At the start of the First World War many people harboured the view that war was ‘man’s business’. Front-line roles had, after all, always been undertaken by men.
Between 1914 and 1918 opinion changed when women – invigorated by years of struggle for female emancipation – stepped out from their traditional roles and placed themselves at the heart of the action.
Taking on key medical roles, they emerged from the conflict with newfound respect and observers heralded the war as ‘a revelation of woman’.
Trained nurses had been part of the military establishment since the 19th century. Thousands of untrained women now stepped forward to help support the care of the wounded.
Within the Wounded exhibition we hear the voice of Sophie Hoerner, who was stationed at No. 1 Canadian general hospital near Étaples. She paints a vivid picture of the scale and severity of the task faced by nurses as they cared for the wounded at the Western Front.
In a letter home she wrote:
‘No one could imagine the horrors of a war like this unless they are here and could see for themselves. I have never seen such awful wounds.’
The job of the war nurse was both varied and hectic. Some administered pain relief and redressed wounds. Others assisted the surgical teams in the operating theatres of casualty clearing stations, acting as anaesthetists or carrying out minor procedures when surgeons were rushed off their feet.

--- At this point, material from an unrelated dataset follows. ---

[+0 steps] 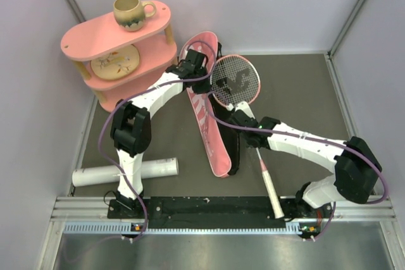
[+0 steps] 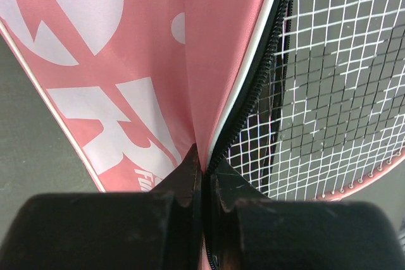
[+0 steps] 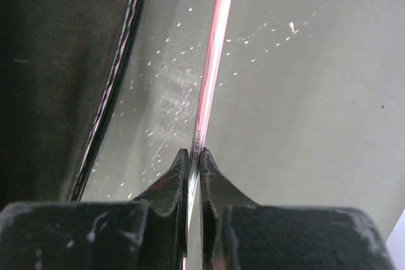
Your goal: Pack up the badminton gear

Female surgeons found it far harder to offer their services. The army was initially reluctant to make use of their skills, telling them ‘to go home and sit still’.
Undeterred, they set up voluntary hospitals on the Western and Eastern fronts – many staffed exclusively by women. One such volunteer was Dr Phoebe Chapple, who became one of the first at the front line and the first to be awarded a medal for gallantry.
On 29 May 1918, while she was visiting the Queen Mary’s Army Auxiliary Corps near Abbeville, the camp came under enemy attack. One bomb hit a trench where 40 staff had taken cover. In near darkness and with further risk of attack, Chapple worked her way along the trench, tending to the wounded.
Women also provided a vital link between the battlefield and medical units. The First Aid Nursing Yeomanry (FANY) ran field hospitals and drove ambulances, often in extremely dangerous conditions.
Pat Waddell, an accomplished violinist, acted as an ambulance driver from 1916 onwards, having learned to drive in London by cajoling taxi drivers to let her take control of their vehicles. The FANYs challenged the traditional view of women drivers. One sergeant wrote:
‘When the cars are full of wounded no-one could be more patient, gentle or considerate, but when the cars are empty they drive like bats out of hell.’
Mairi Chisholm and Elsie Knocker travelled to Belgium as part of the Munro Ambulance Corps designed to support the Belgian Red Cross and transport the injured to hospitals away from the battlefield. They quickly decided that they could be of greater help to the wounded by treating them closer to the front line.
They set up their own dressing station in Pervyse near Ypres – only 90 metres from the action. Earning 17 medals for their bravery they became celebrated in the press as the ‘Angels’ of Pervyse, having saved hundreds of soldiers’ lives.
Perhaps the most famous woman to work at the front line was Marie Curie. By the time war broke out she was already a double Nobel prizewinner – one for physics (the first Nobel Prize to be awarded to a women), the other for chemistry.
Curie was shocked to see how soldiers’ lives were being lost because they had to be transported long distances for examination.
So she set about bringing diagnostic equipment to the battlefield.
Twenty vehicles were fitted out with X-ray units, darkrooms and technical personnel. Curie learned to drive so she could operate one of the mobile cars herself.
She also set up 200 stationary X-ray stations, helping train 150 women as radiology technicians to help run them.
Over 1 million wounded soldiers were examined thanks to her efforts, with Curie herself declaring:
‘The use of X-rays during the war saved the lives of many wounded men and saved many more from long suffering and lasting infirmity.’
Women’s front-line activity did not end there.
They acted in many other important roles, from telegraphist and cook to war correspondent and spy. Added to the vital work being carried out by female workers back at home, these varied roles show that the First World War was not just a conflict that made heroes, but many heroines as well.